Kosky continues to direct with Komische Oper, where he is in the middle of planning to set five musicals there. He started with “La Cage Outs Folens.” This was a more epic treatment I've ever entered on Broadway, and I continued with “Chicago.” Last fall he directed “Sweeney Todd.” This initially appeared to have been done at the Victorian Toy Theatre, before opposing the image of the collapse of cities, including London during Thatcher's era. All of these were better than New York's latest counterparts.
Directing “Threepenny” in the 2021 sought the same pressure on “Meistersinger” work at Bayreuth. He had replaced chilly, musical productions by Robert Wilson, and “Threepenny” is hard, a beloved but incomplete job. In many cases, modern productions are upset by their humorless and influenced threes, as if they were “cabarets.”

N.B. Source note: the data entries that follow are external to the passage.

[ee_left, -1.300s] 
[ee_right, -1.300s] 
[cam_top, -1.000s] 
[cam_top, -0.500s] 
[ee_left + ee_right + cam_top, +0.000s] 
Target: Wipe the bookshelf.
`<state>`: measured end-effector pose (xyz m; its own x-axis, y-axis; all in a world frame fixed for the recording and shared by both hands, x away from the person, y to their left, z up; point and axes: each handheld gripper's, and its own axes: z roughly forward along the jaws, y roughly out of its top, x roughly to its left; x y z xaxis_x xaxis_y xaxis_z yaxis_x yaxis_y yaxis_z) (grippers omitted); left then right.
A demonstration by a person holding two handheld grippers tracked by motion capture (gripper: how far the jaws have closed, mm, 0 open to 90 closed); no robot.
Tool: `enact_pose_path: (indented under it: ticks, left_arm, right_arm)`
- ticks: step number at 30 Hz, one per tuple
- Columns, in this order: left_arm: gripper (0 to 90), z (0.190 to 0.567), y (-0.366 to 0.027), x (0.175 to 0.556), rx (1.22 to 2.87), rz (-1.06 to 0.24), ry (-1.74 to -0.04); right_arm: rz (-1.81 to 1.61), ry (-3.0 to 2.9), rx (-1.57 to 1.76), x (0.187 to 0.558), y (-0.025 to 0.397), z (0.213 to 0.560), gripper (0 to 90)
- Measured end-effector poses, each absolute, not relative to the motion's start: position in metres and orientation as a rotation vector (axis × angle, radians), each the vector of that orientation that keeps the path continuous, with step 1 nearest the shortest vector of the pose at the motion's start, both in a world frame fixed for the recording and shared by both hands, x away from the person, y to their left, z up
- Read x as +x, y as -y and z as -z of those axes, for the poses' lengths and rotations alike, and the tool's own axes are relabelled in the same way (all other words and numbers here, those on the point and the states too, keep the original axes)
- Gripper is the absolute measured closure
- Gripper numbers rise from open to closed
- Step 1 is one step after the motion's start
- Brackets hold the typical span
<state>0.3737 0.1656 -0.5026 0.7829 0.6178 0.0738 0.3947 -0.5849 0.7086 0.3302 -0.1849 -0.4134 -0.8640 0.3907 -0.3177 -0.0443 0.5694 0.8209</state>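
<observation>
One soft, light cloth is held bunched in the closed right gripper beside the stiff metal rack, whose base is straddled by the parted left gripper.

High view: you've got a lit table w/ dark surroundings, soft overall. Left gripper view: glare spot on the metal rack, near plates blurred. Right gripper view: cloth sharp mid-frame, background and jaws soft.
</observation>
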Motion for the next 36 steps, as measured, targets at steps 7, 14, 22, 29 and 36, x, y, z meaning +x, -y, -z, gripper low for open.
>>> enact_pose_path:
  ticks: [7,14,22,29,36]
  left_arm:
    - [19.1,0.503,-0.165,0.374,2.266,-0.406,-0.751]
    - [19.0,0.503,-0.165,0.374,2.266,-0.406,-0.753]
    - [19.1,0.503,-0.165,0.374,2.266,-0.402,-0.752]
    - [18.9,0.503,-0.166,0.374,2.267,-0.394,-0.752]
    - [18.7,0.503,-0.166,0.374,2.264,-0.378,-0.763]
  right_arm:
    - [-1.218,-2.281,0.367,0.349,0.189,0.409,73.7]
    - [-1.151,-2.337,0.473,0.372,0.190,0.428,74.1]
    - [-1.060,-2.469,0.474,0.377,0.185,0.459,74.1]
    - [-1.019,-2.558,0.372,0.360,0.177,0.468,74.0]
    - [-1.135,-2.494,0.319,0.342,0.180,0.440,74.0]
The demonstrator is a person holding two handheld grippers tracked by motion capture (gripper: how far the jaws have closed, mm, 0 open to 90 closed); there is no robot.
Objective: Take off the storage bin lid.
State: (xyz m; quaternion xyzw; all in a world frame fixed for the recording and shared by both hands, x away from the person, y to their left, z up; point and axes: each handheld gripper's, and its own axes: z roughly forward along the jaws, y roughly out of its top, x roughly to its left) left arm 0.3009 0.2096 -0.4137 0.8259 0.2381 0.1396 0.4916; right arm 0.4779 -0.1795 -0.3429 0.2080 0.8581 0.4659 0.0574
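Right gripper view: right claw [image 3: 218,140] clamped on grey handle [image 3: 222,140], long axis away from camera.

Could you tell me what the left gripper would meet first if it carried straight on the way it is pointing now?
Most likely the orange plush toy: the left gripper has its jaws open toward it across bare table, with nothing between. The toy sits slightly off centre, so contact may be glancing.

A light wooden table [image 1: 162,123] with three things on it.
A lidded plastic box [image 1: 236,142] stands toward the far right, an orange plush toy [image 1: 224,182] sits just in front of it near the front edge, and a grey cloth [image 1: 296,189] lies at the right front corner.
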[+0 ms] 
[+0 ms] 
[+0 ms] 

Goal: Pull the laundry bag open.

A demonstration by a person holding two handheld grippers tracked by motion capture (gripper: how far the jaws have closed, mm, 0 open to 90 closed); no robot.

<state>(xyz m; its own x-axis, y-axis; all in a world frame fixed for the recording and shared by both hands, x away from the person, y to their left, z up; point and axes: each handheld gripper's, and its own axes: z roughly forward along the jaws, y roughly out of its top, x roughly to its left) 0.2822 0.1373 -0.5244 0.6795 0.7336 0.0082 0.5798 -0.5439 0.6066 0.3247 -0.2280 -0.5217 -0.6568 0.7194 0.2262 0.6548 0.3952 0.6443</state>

But “Threepenny” is a nasty and dangerous and entertaining audience as tempted by Weill's Earworm Melodies before stabbing them with the scripted Barb by Brecht and Hauptmann. Kosky is more sensitive to the polyphonic structure of his staging than most directors, which moves around, repeats the material, trims and shows actively, lightly handed, and subtexts give it a bounty of its slippery pattern. It enables.
For those who grew up in Brecht as a carefully dull theatre provider, Kosky's approach may seem like a sacrifice. But in its impact, and in its showmanship, his “Three Penny” makes the unsettling magic it should do. You find yourself cheering for the narcissistic murderer in the name of Mac The Knife until the lights rise and you begin to relax your smile.